**Work to complete:** Retype the full listing without altering anything.

=== Section Start ===

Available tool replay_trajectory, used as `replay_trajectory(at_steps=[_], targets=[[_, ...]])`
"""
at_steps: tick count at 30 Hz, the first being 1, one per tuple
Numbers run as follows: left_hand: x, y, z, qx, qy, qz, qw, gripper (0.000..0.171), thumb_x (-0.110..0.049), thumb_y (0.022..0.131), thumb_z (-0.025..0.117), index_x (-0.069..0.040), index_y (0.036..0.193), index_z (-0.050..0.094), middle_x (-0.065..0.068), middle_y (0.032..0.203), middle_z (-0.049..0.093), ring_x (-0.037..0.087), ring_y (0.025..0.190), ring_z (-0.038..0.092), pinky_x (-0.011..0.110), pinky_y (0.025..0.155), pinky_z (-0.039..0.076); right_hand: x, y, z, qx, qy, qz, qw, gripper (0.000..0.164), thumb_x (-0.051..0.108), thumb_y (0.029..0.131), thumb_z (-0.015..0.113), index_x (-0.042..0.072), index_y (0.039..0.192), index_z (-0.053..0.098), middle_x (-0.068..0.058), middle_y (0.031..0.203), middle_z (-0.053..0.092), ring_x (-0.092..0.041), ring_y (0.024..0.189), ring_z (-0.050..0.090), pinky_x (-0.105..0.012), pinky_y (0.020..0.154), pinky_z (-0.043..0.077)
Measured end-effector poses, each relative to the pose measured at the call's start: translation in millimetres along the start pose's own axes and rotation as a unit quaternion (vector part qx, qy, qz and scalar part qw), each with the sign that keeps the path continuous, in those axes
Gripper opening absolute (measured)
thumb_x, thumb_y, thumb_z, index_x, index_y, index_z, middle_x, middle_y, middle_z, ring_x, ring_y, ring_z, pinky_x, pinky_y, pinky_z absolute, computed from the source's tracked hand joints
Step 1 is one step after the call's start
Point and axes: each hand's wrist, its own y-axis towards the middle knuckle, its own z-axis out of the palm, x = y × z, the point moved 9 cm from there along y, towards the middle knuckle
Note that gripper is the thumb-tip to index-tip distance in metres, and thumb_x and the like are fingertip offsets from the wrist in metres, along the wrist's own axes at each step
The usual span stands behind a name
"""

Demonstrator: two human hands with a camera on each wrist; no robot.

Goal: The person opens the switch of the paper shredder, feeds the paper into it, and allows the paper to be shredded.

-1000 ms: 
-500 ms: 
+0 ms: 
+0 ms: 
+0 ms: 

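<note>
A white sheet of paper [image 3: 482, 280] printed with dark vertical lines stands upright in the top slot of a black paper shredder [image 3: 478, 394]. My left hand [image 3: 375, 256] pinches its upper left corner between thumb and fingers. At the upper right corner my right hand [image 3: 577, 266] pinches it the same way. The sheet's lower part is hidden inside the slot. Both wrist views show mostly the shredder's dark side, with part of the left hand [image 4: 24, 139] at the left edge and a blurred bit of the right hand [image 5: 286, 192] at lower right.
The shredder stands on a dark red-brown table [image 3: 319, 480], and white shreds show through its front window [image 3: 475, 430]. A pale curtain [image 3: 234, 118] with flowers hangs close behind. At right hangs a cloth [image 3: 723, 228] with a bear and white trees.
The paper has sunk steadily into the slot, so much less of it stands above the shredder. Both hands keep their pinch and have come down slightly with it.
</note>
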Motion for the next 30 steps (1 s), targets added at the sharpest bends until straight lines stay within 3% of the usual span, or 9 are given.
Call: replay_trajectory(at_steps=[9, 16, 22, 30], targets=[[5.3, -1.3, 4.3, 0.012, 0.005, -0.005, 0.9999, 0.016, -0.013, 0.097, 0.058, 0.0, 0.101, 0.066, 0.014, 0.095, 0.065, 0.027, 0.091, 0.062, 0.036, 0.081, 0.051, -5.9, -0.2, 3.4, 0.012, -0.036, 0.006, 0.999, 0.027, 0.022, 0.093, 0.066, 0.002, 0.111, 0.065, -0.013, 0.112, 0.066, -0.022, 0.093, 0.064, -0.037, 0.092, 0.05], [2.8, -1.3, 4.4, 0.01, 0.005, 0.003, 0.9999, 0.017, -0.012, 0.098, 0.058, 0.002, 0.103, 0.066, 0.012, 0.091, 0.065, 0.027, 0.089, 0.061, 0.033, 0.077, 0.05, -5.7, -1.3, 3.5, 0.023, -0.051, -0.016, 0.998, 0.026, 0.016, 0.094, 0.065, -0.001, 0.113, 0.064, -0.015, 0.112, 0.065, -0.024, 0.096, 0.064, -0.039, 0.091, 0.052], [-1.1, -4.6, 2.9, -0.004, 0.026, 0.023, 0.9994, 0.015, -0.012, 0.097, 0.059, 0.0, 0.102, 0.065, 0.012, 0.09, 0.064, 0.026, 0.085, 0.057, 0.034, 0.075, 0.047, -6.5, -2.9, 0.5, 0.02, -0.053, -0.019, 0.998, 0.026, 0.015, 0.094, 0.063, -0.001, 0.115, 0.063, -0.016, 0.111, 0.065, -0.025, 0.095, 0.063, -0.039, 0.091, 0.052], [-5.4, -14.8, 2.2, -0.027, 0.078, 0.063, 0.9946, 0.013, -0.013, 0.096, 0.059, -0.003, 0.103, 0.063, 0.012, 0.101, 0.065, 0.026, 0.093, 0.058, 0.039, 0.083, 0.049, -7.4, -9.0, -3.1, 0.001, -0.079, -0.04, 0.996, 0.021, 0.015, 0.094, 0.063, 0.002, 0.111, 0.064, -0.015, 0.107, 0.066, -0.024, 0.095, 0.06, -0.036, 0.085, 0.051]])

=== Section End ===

**Answer to this problem:**
Available tool replay_trajectory, used as `replay_trajectory(at_steps=[_], targets=[[_, ...]])`
"""
at_steps: tick count at 30 Hz, the first being 1, one per tuple
Numbers run as follows: left_hand: x, y, z, qx, qy, qz, qw, gripper (0.000..0.171), thumb_x (-0.110..0.049), thumb_y (0.022..0.131), thumb_z (-0.025..0.117), index_x (-0.069..0.040), index_y (0.036..0.193), index_z (-0.050..0.094), middle_x (-0.065..0.068), middle_y (0.032..0.203), middle_z (-0.049..0.093), ring_x (-0.037..0.087), ring_y (0.025..0.190), ring_z (-0.038..0.092), pinky_x (-0.011..0.110), pinky_y (0.025..0.155), pinky_z (-0.039..0.076); right_hand: x, y, z, qx, qy, qz, qw, gripper (0.000..0.164), thumb_x (-0.051..0.108), thumb_y (0.029..0.131), thumb_z (-0.015..0.113), index_x (-0.042..0.072), index_y (0.039..0.192), index_z (-0.053..0.098), middle_x (-0.068..0.058), middle_y (0.031..0.203), middle_z (-0.053..0.092), ring_x (-0.092..0.041), ring_y (0.024..0.189), ring_z (-0.050..0.090), pinky_x (-0.105..0.012), pinky_y (0.020..0.154), pinky_z (-0.043..0.077)
Measured end-effector poses, each relative to the pose measured at the call's start: translation in millimetres along the start pose's own axes and rotation as a unit quaternion (vector part qx, qy, qz and scalar part qw), each with the sign that keeps the path continuous, in those axes
Gripper opening absolute (measured)
thumb_x, thumb_y, thumb_z, index_x, index_y, index_z, middle_x, middle_y, middle_z, ring_x, ring_y, ring_z, pinky_x, pinky_y, pinky_z absolute, computed from the source's tracked hand joints
Step 1 is one step after the call's start
Point and axes: each hand's wrist, its own y-axis towards the middle knuckle, its own z-axis out of the palm, x = y × z, the point moved 9 cm from there along y, towards the middle knuckle
Note that gripper is the thumb-tip to index-tip distance in metres, and thumb_x and the like are fingertip offsets from the wrist in metres, along the wrist's own axes at each step
The usual span stands behind a name
"""

Demonstrator: two human hands with a camera on each wrist; no robot.

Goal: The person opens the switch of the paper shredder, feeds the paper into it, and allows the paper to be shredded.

-1000 ms: 
-500 ms: 
+0 ms: 
+0 ms: 
+0 ms: 

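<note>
A white sheet of paper [image 3: 482, 280] printed with dark vertical lines stands upright in the top slot of a black paper shredder [image 3: 478, 394]. My left hand [image 3: 375, 256] pinches its upper left corner between thumb and fingers. At the upper right corner my right hand [image 3: 577, 266] pinches it the same way. The sheet's lower part is hidden inside the slot. Both wrist views show mostly the shredder's dark side, with part of the left hand [image 4: 24, 139] at the left edge and a blurred bit of the right hand [image 5: 286, 192] at lower right.
The shredder stands on a dark red-brown table [image 3: 319, 480], and white shreds show through its front window [image 3: 475, 430]. A pale curtain [image 3: 234, 118] with flowers hangs close behind. At right hangs a cloth [image 3: 723, 228] with a bear and white trees.
The paper has sunk steadily into the slot, so much less of it stands above the shredder. Both hands keep their pinch and have come down slightly with it.
</note>
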Motion for the next 30 steps (1 s), targets added at the sharpest bends until straight lines stay within 3% of the usual span, or 9 are given.
Call: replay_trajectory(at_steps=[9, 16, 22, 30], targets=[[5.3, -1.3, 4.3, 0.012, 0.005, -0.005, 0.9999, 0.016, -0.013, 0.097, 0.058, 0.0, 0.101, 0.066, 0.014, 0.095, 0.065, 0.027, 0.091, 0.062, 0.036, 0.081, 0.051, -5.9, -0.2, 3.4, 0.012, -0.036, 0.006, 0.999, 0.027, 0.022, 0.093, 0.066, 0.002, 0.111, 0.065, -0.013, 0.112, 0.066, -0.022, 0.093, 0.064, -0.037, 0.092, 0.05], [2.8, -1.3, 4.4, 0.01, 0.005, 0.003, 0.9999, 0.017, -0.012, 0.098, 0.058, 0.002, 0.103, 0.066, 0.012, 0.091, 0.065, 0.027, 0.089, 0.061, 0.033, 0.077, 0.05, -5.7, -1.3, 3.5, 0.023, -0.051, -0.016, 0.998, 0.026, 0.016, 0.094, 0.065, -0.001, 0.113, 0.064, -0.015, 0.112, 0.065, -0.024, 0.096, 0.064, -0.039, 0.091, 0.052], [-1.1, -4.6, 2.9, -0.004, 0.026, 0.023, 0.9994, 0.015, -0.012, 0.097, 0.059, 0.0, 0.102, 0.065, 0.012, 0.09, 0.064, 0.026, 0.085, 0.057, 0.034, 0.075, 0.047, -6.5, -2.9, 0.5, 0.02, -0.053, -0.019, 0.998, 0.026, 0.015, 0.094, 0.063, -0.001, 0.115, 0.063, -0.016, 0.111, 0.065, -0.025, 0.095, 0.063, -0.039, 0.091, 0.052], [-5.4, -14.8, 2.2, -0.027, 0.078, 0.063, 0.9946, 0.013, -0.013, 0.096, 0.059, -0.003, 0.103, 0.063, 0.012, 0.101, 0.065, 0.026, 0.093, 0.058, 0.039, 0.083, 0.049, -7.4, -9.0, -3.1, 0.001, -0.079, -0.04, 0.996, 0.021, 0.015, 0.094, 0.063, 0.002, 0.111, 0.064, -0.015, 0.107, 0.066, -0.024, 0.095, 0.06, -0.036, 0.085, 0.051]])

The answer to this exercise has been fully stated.